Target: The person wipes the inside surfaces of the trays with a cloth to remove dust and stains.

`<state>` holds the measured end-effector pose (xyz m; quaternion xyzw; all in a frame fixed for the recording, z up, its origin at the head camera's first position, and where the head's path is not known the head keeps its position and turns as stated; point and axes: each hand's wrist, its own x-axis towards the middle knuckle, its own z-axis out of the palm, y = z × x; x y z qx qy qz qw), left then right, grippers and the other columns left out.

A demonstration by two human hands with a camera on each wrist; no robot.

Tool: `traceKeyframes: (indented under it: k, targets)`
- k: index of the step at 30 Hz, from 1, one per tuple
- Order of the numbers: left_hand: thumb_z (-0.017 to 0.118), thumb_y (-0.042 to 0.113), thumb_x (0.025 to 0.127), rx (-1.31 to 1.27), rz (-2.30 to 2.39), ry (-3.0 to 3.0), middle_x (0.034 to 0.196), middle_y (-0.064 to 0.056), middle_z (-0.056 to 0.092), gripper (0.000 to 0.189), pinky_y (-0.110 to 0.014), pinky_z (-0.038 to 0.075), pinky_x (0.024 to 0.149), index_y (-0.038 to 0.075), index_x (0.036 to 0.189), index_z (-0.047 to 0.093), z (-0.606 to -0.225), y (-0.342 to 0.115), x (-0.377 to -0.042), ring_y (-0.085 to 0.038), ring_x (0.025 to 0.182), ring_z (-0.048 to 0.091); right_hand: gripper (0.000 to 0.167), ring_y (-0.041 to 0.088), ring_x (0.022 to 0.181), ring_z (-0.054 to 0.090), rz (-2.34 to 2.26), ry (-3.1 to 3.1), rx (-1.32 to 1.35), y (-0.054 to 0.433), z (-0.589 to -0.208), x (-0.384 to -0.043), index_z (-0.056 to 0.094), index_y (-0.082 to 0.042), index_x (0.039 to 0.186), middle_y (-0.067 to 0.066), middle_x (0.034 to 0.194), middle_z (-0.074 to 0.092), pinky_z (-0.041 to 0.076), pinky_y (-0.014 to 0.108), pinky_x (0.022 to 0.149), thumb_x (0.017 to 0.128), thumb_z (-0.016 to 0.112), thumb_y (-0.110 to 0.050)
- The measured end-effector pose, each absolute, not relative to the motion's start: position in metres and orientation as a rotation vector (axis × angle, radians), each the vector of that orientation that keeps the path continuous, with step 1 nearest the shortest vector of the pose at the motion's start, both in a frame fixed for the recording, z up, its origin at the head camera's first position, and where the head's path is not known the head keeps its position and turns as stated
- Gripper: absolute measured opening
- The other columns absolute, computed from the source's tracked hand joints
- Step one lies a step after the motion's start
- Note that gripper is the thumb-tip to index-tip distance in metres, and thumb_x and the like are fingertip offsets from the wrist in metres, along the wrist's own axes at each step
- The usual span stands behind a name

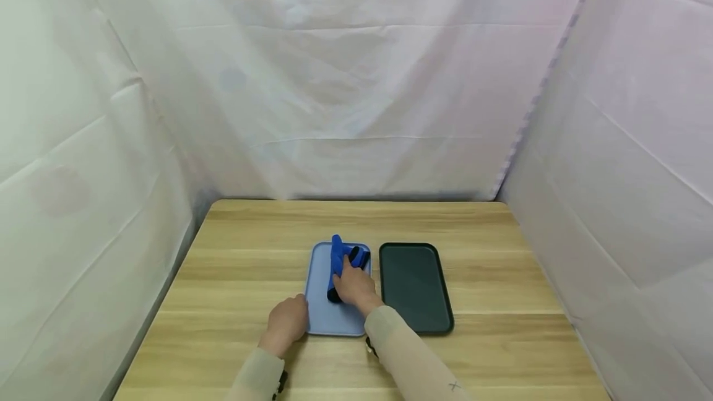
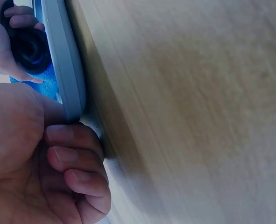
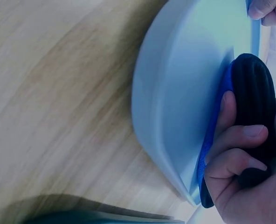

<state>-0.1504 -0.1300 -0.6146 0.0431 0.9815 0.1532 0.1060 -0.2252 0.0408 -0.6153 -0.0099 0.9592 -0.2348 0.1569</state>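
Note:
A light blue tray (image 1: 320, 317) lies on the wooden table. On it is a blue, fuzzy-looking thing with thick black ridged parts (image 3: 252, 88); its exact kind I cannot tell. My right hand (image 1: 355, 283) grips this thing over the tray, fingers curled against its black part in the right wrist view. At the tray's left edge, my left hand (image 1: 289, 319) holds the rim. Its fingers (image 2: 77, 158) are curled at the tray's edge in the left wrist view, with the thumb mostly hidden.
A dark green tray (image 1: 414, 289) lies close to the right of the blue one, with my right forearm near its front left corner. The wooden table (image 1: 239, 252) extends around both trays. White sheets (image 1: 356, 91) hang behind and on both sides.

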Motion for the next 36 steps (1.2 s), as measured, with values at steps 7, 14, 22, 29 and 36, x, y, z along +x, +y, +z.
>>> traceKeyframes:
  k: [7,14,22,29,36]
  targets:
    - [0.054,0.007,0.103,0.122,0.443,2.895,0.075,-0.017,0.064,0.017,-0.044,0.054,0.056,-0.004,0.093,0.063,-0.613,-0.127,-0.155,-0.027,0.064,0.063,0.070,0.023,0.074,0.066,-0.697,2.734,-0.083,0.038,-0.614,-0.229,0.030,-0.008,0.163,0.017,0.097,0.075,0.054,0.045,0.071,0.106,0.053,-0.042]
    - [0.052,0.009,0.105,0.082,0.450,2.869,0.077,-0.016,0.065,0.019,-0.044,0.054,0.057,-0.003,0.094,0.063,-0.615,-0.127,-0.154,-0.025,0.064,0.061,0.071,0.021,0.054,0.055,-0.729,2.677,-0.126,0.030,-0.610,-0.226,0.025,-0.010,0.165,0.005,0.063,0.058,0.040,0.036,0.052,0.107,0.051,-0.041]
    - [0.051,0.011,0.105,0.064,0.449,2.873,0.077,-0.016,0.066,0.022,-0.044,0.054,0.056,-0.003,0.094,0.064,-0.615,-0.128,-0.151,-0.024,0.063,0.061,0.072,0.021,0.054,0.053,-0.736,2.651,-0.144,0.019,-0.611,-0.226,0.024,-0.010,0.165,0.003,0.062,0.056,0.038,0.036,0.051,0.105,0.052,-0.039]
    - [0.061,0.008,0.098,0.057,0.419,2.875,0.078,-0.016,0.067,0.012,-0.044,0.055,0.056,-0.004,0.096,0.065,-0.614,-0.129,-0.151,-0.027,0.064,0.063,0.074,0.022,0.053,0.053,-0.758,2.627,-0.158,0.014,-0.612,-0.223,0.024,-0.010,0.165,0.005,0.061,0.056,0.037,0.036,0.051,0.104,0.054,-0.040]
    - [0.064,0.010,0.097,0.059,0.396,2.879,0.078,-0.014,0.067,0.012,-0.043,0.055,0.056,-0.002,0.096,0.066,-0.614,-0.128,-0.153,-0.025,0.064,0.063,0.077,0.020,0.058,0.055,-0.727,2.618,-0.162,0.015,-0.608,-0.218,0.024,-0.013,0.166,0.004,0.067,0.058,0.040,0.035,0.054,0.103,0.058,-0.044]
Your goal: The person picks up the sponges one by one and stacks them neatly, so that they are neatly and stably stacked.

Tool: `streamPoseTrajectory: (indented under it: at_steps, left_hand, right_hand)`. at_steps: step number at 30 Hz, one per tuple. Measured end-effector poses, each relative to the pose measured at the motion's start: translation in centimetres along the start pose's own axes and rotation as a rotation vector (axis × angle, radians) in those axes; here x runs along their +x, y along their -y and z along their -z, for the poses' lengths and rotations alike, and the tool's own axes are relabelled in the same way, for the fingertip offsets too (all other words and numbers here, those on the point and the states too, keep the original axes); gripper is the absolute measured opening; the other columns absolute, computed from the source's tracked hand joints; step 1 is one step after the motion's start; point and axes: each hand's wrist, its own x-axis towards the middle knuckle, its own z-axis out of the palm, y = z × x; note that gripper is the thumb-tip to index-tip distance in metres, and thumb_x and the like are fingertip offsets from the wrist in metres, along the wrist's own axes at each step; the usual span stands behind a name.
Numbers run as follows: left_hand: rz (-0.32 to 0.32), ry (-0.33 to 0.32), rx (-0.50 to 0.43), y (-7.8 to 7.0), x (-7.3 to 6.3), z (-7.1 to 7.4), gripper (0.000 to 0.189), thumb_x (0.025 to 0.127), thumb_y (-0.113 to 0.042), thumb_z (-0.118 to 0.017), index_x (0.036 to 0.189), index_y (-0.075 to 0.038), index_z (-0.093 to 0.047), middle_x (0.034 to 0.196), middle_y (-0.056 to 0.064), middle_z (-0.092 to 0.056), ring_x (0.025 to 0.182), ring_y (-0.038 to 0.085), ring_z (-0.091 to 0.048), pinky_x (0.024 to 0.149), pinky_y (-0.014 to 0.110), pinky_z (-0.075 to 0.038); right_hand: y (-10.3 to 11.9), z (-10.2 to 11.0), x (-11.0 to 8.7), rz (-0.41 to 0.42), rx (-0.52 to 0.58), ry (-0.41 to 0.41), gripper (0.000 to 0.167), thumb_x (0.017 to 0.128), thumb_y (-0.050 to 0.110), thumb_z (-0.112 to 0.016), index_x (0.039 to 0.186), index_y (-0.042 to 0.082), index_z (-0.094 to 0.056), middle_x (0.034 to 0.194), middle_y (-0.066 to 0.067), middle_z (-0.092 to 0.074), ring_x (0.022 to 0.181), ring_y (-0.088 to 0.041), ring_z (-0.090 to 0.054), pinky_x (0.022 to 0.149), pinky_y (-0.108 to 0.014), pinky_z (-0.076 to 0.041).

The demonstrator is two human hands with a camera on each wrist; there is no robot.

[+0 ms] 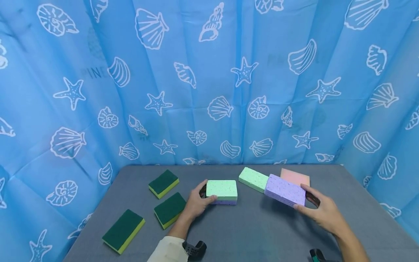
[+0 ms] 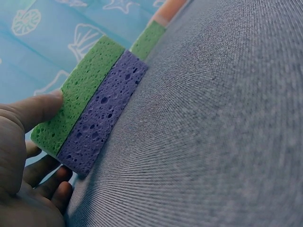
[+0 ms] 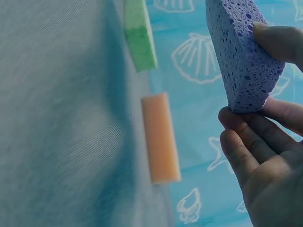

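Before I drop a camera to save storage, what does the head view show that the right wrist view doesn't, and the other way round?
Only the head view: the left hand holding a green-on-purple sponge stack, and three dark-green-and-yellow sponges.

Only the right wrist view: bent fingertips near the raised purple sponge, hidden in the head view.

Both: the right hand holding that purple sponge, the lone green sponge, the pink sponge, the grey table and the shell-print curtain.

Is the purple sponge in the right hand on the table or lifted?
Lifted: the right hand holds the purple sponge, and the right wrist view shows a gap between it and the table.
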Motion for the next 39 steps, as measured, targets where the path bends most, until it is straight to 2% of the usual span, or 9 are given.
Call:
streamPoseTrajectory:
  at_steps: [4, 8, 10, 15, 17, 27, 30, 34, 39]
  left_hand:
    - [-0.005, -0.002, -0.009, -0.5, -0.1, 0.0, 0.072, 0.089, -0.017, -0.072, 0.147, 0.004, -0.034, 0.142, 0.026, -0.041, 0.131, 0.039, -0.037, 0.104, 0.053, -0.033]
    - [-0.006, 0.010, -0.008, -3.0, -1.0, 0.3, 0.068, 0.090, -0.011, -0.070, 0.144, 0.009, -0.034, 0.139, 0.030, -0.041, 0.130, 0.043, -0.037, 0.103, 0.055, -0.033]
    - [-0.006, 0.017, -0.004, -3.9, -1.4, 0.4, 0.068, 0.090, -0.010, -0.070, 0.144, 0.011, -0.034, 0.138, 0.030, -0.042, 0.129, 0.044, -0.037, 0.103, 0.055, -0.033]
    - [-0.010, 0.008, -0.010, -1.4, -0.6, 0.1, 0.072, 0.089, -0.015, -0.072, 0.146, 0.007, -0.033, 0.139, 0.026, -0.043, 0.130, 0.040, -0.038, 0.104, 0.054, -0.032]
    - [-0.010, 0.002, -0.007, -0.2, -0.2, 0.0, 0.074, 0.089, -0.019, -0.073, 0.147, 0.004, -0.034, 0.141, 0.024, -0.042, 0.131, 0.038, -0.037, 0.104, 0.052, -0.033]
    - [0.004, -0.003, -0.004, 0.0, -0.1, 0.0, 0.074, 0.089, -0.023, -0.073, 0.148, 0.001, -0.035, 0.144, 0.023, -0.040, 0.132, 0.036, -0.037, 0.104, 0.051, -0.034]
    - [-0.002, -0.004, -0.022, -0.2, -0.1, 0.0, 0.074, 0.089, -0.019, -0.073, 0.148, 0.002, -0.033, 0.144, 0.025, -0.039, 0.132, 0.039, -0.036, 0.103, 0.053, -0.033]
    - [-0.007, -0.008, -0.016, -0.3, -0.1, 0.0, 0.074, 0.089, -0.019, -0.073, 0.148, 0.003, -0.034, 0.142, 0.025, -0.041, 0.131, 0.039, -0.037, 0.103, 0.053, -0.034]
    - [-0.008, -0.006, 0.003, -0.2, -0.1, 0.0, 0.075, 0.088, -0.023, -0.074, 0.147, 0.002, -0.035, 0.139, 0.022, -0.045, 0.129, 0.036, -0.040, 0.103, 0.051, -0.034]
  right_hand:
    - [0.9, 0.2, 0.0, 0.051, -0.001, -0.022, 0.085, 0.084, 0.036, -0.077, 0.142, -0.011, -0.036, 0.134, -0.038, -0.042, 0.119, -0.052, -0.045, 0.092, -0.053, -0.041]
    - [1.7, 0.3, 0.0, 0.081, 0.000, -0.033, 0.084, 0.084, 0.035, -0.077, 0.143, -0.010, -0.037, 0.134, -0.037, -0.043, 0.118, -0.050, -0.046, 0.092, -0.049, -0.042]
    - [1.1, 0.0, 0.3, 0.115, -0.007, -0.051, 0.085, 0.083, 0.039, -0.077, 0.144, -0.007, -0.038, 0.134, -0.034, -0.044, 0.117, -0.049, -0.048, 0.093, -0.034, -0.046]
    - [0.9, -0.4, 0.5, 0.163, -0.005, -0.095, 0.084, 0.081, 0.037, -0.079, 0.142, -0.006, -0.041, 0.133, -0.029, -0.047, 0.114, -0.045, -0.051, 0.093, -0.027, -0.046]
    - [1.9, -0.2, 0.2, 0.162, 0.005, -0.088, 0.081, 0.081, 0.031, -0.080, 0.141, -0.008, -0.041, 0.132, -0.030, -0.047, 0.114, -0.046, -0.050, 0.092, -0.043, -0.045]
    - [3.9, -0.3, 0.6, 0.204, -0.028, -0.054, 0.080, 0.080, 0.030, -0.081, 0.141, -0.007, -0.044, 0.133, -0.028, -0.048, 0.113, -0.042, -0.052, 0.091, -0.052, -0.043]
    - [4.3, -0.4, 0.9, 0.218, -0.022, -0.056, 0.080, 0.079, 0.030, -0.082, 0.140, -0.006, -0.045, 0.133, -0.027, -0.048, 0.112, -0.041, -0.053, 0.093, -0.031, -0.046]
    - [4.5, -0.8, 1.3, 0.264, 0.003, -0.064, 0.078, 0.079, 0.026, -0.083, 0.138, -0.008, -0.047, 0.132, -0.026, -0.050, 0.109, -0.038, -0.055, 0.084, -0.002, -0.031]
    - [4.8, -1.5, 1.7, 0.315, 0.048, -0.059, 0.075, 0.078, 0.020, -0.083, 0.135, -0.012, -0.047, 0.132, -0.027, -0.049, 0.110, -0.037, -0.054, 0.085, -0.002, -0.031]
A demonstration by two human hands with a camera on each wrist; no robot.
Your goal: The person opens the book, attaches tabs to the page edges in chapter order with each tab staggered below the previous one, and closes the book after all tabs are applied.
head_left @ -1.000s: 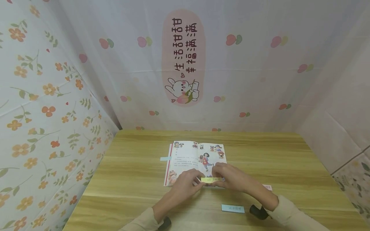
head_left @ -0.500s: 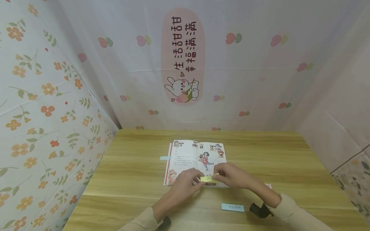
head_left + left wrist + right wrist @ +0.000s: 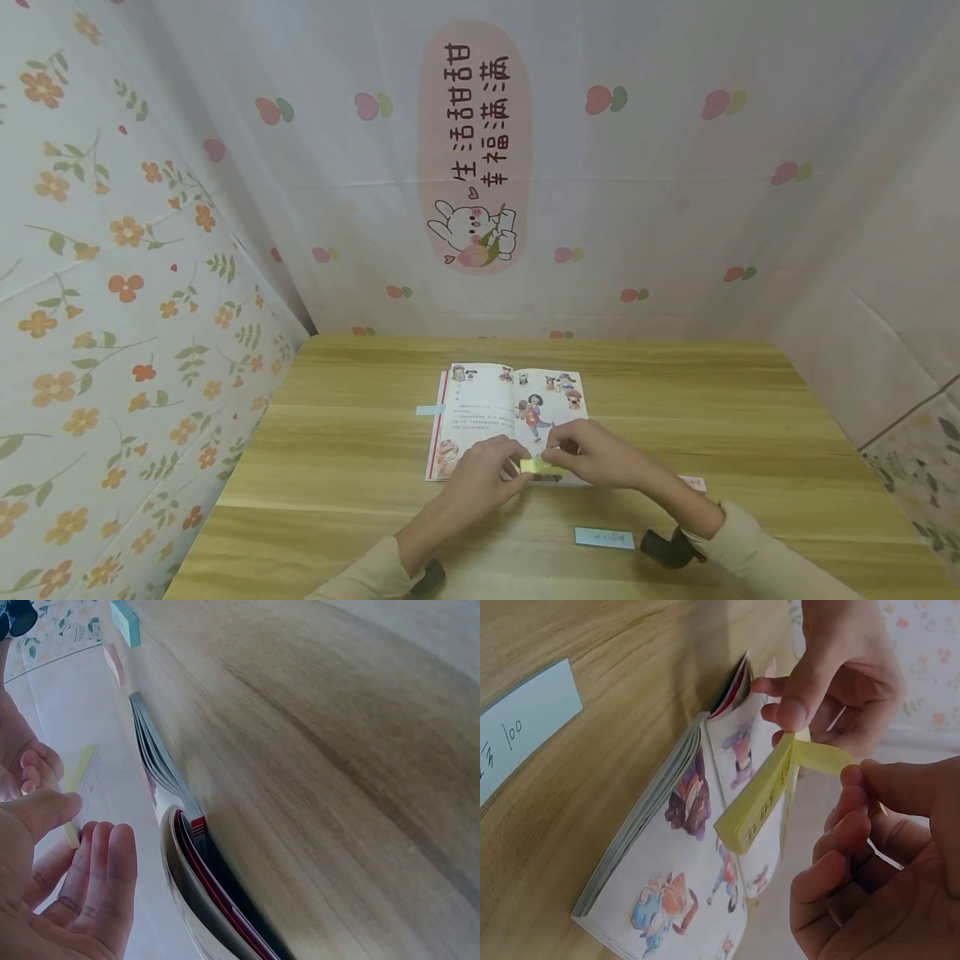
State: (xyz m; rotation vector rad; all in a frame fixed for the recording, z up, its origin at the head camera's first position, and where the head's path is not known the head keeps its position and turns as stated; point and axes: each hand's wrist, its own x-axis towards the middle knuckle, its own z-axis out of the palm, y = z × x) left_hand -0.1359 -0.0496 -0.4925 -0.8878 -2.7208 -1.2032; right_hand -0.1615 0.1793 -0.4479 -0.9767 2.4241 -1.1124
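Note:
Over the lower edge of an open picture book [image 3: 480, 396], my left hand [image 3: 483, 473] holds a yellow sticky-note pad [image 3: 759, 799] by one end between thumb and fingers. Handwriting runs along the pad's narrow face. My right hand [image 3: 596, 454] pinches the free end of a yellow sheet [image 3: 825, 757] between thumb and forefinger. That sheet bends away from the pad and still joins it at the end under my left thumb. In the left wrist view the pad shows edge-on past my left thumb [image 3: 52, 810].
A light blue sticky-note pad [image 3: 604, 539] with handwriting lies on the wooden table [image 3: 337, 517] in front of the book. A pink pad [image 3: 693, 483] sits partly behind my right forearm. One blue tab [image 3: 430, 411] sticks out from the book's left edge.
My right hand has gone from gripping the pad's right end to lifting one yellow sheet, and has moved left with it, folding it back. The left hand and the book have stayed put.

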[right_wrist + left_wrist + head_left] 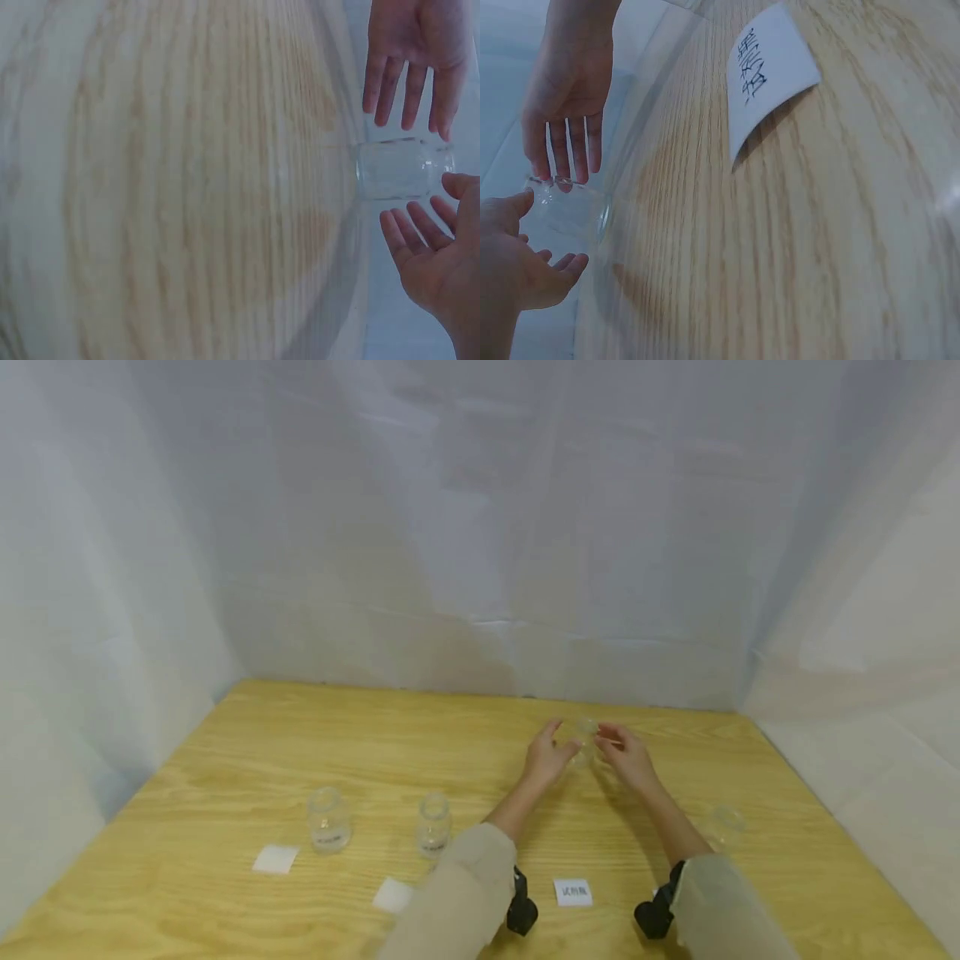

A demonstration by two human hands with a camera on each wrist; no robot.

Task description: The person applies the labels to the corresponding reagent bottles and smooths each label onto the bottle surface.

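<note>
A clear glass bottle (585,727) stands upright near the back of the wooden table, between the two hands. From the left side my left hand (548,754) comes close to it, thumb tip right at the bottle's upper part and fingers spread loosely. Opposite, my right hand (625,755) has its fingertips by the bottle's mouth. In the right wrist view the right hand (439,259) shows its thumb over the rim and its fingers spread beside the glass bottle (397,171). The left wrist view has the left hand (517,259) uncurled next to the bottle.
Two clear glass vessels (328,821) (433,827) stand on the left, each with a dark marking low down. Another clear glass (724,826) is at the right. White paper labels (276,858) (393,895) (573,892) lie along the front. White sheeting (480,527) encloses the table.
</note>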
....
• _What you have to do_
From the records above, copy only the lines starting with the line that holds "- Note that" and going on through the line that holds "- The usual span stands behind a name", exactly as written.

• _Answer area_
- Note that gripper is the thumb-tip to index-tip distance in metres, and thumb_x and the like are fingertip offsets from the wrist in metres, along the wrist's own axes at each step
- The usual span stands behind a name

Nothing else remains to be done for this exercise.